Associations of IL-18 with Altered Cardiovascular Risk Profile in Psoriatic Arthritis and Ankylosing Spondylitis

Objective: To investigate the associations of IL-18 serum levels with serum lipids, cardiovascular risk, and disease activity in patients with ankylosing spondylitis (AS) and psoriatic arthritis (PsA) with axial (axPsA) and peripheral (perPsA) joint involvement. Methods: 155 adult patients (PsA 61/AS 94) were enrolled in the study. Standard disease activity indices, BASDAI, and ASDAS, were calculated for AS and PsA and DAPSA for PsA. Sera from peripheral blood samples were obtained after night fasting. Serum concentrations of cytokines (IL-18, IL-17) were measured by ELISA, while lipid profile with total cholesterol (TC), triglycerides (TG), low-density cholesterol-(LDL), high-density cholesterol (HDL), and C-reactive protein (CRP) concentrations were determined using routine procedures.
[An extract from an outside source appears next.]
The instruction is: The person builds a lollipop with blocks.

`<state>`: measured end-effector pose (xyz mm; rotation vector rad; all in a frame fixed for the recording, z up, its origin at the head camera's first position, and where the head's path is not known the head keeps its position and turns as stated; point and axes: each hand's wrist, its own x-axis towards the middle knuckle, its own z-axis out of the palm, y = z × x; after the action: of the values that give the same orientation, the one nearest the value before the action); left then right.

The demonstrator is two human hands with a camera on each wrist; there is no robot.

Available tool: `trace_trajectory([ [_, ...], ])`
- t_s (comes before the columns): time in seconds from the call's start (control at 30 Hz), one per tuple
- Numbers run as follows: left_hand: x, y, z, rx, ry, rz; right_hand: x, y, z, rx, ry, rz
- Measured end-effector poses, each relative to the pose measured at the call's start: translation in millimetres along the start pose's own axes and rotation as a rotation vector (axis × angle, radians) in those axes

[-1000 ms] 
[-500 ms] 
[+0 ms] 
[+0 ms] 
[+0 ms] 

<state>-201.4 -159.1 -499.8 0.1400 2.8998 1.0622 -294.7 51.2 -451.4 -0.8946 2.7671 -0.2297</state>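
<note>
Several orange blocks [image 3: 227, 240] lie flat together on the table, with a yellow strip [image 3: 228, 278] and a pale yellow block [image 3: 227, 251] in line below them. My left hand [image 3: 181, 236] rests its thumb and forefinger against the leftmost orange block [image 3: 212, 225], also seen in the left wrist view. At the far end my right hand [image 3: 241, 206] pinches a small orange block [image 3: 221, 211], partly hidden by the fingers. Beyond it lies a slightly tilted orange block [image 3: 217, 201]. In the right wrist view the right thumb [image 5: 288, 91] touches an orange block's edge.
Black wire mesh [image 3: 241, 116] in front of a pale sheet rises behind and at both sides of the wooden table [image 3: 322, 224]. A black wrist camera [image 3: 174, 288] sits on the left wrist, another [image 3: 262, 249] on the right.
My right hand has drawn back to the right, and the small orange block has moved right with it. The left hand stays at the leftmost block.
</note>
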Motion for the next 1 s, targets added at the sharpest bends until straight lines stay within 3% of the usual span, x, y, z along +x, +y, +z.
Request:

The atherogenic index was calculated using the standard formula AI = TC/HDL. Results: Patients with PsA and peripheral joint involvement (perPsA) had significantly higher IL-18 serum levels than axial PsA and AS patients (medians 160 vs. 116 vs. 80 pg/mL). In patients with PsA and in the subgroup with PsA+ ischemic heart disease (IHD), IL-18 positively correlated with atherogenic index (AI) (rho = 0.46 and rho = 0.67, respectively) and TG serum concentrations (rho = 0.4 and rho = 0.675), while negatively with HDL levels (rho = −0.37 and rho = −0.608). In PsA + IHD subgroup IL-18 serum levels correlated positively also with disease activity (DAPSA) (rho = 0.613). Importantly, in patients with perPsA, characterized by the highest IL-18 serum levels, cardiovascular risk, and frequency of both hypertriglyceridemia and IHD, positive correlations between IL-18 and IL-17 (rho = 0.47, p = 0.002), TG (rho = 0.45 p = 0.01) levels and AI (rho = 0.63 p = 0.021) were found. Whereas linear regression models revealed that IL-17, TG concentrations and the tender joint count had an impact on IL-18 Conclusions: We confirmed that patients with perPsA are characterized by a more pronounced proinflammatory and proatherogenic cardiovascular risk profile than patients with axPsA and AS. Importantly our study indicates that in PsA, but not in AS, elevated serum concentration of IL-18 is associated with higher disease activity and proatherogenic lipid profile, leading to a higher cardiovascular risk. Thus, our results point out IL-18 as a critical contributor in these pathological processes and possible therapeutic targets.